Task requirements: Reproduce the data below line by line, from its first line to the line with "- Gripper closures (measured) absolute", both included, and nothing past that point.

============

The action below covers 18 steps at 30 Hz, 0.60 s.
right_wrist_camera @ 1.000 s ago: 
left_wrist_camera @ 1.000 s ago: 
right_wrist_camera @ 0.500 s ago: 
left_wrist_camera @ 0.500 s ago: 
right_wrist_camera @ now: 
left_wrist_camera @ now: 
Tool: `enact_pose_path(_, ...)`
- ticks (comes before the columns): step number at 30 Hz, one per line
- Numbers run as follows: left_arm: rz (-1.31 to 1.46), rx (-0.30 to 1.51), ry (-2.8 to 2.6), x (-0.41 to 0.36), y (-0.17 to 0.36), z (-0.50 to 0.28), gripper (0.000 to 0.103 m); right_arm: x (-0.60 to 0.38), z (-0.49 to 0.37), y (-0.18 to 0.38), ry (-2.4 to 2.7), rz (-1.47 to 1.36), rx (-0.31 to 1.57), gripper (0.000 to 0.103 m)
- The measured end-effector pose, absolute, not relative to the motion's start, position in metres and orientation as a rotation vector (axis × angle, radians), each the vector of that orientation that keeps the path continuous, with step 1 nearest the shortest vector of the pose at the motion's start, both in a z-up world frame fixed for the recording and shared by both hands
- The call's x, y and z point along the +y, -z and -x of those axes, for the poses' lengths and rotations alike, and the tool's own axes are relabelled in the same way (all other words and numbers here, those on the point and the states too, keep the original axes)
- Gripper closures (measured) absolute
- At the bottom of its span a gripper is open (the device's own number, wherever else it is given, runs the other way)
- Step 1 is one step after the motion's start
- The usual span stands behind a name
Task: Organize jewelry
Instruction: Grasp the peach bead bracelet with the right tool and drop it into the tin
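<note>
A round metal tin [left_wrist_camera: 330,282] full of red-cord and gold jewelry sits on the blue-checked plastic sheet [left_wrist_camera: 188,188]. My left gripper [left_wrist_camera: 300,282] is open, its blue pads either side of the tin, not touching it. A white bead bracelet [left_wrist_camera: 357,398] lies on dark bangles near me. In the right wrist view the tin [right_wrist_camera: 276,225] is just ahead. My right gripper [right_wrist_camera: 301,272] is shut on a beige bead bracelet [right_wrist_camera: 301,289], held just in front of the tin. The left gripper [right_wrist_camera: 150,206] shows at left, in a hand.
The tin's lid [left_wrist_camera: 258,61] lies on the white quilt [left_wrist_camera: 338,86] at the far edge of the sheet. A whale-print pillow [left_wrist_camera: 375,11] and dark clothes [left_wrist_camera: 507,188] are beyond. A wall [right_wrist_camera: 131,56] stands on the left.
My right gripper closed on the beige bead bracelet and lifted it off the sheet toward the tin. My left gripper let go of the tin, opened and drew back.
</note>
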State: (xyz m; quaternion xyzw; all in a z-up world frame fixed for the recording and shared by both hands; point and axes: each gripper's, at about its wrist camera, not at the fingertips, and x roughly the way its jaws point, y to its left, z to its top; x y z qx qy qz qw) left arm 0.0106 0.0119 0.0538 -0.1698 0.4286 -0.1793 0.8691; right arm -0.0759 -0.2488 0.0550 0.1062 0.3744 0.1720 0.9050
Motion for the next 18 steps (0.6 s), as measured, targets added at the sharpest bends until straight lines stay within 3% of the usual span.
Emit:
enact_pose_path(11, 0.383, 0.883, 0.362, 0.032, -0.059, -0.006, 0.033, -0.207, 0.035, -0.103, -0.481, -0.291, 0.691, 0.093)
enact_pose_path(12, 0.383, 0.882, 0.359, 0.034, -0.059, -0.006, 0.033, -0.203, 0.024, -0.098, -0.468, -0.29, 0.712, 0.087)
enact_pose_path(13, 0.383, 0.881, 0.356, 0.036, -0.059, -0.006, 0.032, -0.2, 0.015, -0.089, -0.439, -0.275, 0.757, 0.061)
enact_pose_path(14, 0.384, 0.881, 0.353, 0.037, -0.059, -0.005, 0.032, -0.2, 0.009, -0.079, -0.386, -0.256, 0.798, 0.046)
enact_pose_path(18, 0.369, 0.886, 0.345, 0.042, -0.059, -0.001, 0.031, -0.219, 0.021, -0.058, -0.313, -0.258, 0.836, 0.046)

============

Solution:
The action below covers 18 steps at 30 Hz, 0.60 s.
right_wrist_camera @ 1.000 s ago: 
left_wrist_camera @ 1.000 s ago: 
right_wrist_camera @ 0.500 s ago: 
left_wrist_camera @ 0.500 s ago: 
right_wrist_camera @ now: 
left_wrist_camera @ now: 
Tool: `enact_pose_path(_, ...)`
- ticks (comes before the columns): step number at 30 Hz, one per line
- Numbers run as follows: left_arm: rz (-1.31 to 1.46), rx (-0.30 to 1.51), ry (-2.8 to 2.6), x (-0.41 to 0.36), y (-0.17 to 0.36), z (-0.50 to 0.28), gripper (0.000 to 0.103 m); right_arm: x (-0.60 to 0.38), z (-0.49 to 0.37), y (-0.18 to 0.38), ry (-2.4 to 2.7), rz (-1.47 to 1.36), rx (-0.31 to 1.57), gripper (0.000 to 0.103 m)
- The measured end-effector pose, absolute, not relative to the motion's start, position in metres and orientation as a rotation vector (axis × angle, radians), each the vector of that orientation that keeps the path continuous, with step 1 nearest the shortest vector of the pose at the motion's start, both in a z-up world frame fixed for the recording and shared by both hands
- The call's x, y and z point along the +y, -z and -x of those axes, for the poses' lengths and rotations alike, and the tool's own axes are relabelled in the same way (all other words and numbers here, those on the point and the states too, keep the original axes)
- Gripper closures (measured) absolute

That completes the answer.